AWS Serverless, KnexTimeoutErrors, RDS Proxy, and you.

Published in

LeaseLock Product & Engineering

8 min readDec 7, 2020

Motivation

Here at LeaseLock, we’ve invested heavily in serverless technologies. As I’m writing this, we have a nightly workload that is about to kick off a fleet of tens of thousands of AWS Lambdas and thousands of AWS ECS Fargate tasks that will run key business processes over the next 12 hours.

Even though we are using serverless technologies for our processing, our main datastore is a traditional single instance of a relational database, RDS Postgres. Historically, these relational databases were designed with specific assumptions about the access patterns of the clients that would be connecting to them. They were typically designed to have a few clients — usually a cluster of backend servers — that would maintain a large number of connections in some kind of connection pool managed locally on each server. These connections would be long-lived and would be shared amongst the various threads and processes all running within a single box.

But in the serverless world, these assumptions no longer hold. We have a lot of ephemeral processes spawning up, and each one of these processes acquires a connection that is not long-lived and does not make many requests.

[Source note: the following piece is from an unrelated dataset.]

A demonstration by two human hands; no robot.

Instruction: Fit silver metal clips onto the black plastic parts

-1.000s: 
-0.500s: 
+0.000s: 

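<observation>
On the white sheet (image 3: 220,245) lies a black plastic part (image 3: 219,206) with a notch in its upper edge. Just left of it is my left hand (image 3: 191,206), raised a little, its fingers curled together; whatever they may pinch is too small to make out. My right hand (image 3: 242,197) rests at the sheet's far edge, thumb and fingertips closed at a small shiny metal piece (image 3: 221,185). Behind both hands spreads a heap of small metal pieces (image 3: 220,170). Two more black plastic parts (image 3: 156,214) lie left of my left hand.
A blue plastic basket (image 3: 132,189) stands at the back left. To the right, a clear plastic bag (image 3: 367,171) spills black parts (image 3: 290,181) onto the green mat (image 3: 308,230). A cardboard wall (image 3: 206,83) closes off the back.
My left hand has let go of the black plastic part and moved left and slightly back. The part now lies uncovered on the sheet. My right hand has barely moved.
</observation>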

From the Amazon RDS Proxy intro page: https://aws.amazon.com/rds/proxy/

Many applications, including those built on modern serverless architectures, can have a large number of open connections to the database server, and may open and close database connections at a high rate, exhausting database memory and compute resources. Amazon RDS Proxy allows applications to pool and share connections established with the database, improving database efficiency and application scalability.

The Problem

As our application has scaled, we’ve started running into more and more issues related to PSQL connection lifecycle in a serverless environment. We were starting to see more and more of the dreaded KnexTimeoutError pop up in error logs. For those who have not had the pleasure, we are a NodeJS shop, and we use the well known knex package as our ORM. The reason we were seeing these errors was because we had hundreds of Lambdas all coming alive and executing at the same time. They would all attempt to create connections to our PSQL instance, and the contention would cause several of the connections to time out.

At first, we tried tweaking the connection pooling settings that the knex library exposes. We were able to get by for a while by simply increasing the max size of the number of connections each pool could create. But pretty soon afterwards, we were inundated with KnexTimeoutErrors. So many jobs were failing that we were faced with two options: 1) Come up with a real scalable solution for querying our PSQL instance from Lambda and ECS at scale, or 2) move away from using serverless technologies entirely.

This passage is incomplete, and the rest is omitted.